**Task goal**
Using the data beneath this instruction, retype only the lines from the one that contains "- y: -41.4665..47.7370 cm" down to the one that contains "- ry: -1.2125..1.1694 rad", both included, exactly as they appear.

**Supplied material**
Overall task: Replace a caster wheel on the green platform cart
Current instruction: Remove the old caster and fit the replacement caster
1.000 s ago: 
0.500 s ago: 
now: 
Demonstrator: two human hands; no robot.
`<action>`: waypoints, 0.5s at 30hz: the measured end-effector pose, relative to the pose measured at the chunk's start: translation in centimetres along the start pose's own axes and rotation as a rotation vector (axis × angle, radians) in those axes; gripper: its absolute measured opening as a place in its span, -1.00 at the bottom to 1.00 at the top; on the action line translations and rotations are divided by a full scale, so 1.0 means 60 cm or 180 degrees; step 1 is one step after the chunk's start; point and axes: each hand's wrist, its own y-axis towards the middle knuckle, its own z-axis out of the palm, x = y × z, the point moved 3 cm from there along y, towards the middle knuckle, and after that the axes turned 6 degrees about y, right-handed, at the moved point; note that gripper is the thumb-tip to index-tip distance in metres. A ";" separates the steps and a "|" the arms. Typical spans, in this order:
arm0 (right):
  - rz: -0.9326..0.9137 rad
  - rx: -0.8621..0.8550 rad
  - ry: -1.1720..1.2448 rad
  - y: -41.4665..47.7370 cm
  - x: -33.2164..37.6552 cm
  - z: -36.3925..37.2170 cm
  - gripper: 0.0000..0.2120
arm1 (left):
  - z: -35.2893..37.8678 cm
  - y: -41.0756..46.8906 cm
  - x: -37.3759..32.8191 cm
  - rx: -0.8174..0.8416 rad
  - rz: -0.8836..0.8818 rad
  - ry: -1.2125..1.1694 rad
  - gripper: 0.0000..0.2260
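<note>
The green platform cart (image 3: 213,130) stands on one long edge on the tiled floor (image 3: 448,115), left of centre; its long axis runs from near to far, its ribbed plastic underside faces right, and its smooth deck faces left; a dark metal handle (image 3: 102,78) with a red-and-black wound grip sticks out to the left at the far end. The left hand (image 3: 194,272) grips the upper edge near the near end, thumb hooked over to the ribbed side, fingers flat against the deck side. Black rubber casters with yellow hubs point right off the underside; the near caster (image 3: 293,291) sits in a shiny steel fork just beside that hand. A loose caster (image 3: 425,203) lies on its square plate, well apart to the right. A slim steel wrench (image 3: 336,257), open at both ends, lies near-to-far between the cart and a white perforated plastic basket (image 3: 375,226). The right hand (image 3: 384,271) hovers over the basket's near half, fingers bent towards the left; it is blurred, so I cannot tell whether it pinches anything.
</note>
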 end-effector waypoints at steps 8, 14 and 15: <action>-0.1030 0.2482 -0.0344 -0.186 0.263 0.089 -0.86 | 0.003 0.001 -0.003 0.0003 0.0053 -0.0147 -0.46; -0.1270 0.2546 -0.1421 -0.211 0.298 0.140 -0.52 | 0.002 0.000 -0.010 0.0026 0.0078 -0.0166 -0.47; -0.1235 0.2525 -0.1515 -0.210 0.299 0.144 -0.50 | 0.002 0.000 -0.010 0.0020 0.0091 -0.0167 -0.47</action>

**Task result**
  - y: -41.4665..47.7370 cm
  - x: -33.2164..37.6552 cm
  - z: -36.3925..37.2170 cm
  - gripper: 0.0000..0.2120
arm1 (left):
  - z: -35.2893..37.8678 cm
  - y: -41.0756..46.8906 cm
  - x: -37.3759..32.8191 cm
  - rx: -0.8174..0.8416 rad
  - rz: -0.8836..0.8818 rad
  - ry: -1.2125..1.1694 rad

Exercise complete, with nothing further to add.